**PROBLEM TO WORK ON**
Would you please transcribe the data in full and exactly, excluding images?

**RECORDED INFORMATION**
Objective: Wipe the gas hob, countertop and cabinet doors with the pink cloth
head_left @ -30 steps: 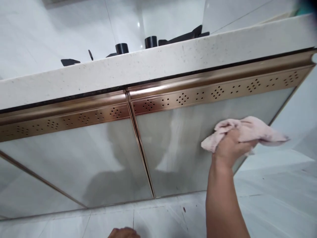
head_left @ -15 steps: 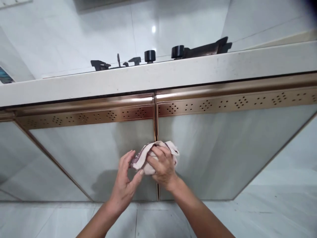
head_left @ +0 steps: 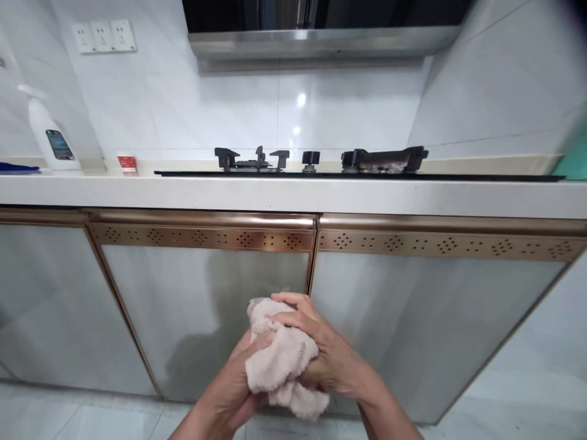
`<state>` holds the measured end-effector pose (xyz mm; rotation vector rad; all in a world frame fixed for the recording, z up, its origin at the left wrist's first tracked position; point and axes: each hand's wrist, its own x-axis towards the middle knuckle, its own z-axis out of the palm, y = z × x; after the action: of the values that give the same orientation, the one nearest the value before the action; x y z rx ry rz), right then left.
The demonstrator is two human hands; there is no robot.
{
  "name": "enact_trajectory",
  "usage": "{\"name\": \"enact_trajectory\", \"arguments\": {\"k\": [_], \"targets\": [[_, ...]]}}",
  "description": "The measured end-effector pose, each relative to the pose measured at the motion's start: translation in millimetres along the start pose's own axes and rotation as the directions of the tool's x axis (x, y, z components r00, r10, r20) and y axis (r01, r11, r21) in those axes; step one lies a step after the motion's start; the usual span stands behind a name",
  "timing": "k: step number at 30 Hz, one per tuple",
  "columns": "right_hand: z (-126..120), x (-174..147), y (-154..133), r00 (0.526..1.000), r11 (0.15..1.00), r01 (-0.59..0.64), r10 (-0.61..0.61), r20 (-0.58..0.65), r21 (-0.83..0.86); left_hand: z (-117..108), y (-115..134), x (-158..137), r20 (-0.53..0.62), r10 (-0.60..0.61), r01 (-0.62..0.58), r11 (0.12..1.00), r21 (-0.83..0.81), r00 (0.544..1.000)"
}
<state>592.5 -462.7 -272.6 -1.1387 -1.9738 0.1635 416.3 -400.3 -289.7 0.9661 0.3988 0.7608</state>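
A pale pink, fluffy cloth [head_left: 282, 360] is bunched up between my two hands, low in front of the cabinet doors. My left hand [head_left: 241, 373] grips it from the left, its fingers partly covered by the folds. From the right, my right hand [head_left: 321, 348] wraps round the cloth with its fingers over the top. One end of the cloth hangs down below my hands. Behind them are the pale panels of the left cabinet door [head_left: 160, 305] and the right cabinet door [head_left: 435, 330], in bronze-coloured frames.
Above runs a white countertop edge [head_left: 275, 194] with a gas stove [head_left: 257, 164] on it and a range hood [head_left: 321, 43] overhead. A white spray bottle [head_left: 48, 134] and a small red and white box [head_left: 127, 165] stand at left.
The view has tilted up, bringing the hood and spray bottle into sight. My hands have come together and turned the cloth, leaving its fluffy side outward; they now sit lower in view.
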Motion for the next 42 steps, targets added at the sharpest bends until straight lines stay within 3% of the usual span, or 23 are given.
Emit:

**SOLUTION TO THE PROBLEM**
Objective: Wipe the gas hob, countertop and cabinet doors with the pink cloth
head_left @ -30 steps: 
head_left @ -15 steps: 
head_left @ +0 steps: 
`<state>` holds the measured end-effector pose (xyz mm; rotation vector rad; all in a world frame fixed for the recording, z up, its origin at the left wrist's first tracked position; point and axes: each hand's wrist, its own x-axis towards the middle knuckle, its own z-axis out of the palm, y = z × x; after the action: of the values that give the same orientation, the one nearest the value before the action; x y z rx ry rz), right then left.
The demonstrator is two human hands; there is no robot.
{
  "name": "enact_trajectory",
  "usage": "{\"name\": \"enact_trajectory\", \"arguments\": {\"k\": [_], \"targets\": [[_, ...]]}}",
  "description": "The measured end-effector pose, each relative to the pose measured at the motion's start: translation in millimetres along the start pose's own axes and rotation as the directions of the tool's x axis (x, y, z components r00, r10, r20) and y axis (r01, r11, r21) in those axes; step one lies a step after the motion's start; the usual span stands behind a name",
  "timing": "k: step number at 30 Hz, one per tuple",
  "columns": "right_hand: z (-126..120), x (-174..147), y (-154..133), r00 (0.526..1.000), r11 (0.15..1.00), r01 (-0.59..0.64), r10 (-0.61..0.61), r20 (-0.58..0.65), r21 (-0.83..0.86); left_hand: z (-117..108), y (-115..134), x (-158..137), r20 (-0.53..0.62), r10 (-0.60..0.61), r01 (-0.62..0.58), r11 (0.12..1.00), r21 (-0.83..0.81), r00 (0.544..1.000)"
}
<state>592.5 -462.7 -272.6 -1.1387 -1.9738 0.1635 416.3 -400.3 -289.7 0.9661 0.3988 0.7608</state>
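A pale pink, fluffy cloth [head_left: 282, 360] is bunched up between my two hands, low in front of the cabinet doors. My left hand [head_left: 241, 373] grips it from the left, its fingers partly covered by the folds. From the right, my right hand [head_left: 321, 348] wraps round the cloth with its fingers over the top. One end of the cloth hangs down below my hands. Behind them are the pale panels of the left cabinet door [head_left: 160, 305] and the right cabinet door [head_left: 435, 330], in bronze-coloured frames.
Above runs a white countertop edge [head_left: 275, 194] with a gas stove [head_left: 257, 164] on it and a range hood [head_left: 321, 43] overhead. A white spray bottle [head_left: 48, 134] and a small red and white box [head_left: 127, 165] stand at left.
The view has tilted up, bringing the hood and spray bottle into sight. My hands have come together and turned the cloth, leaving its fluffy side outward; they now sit lower in view.
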Motion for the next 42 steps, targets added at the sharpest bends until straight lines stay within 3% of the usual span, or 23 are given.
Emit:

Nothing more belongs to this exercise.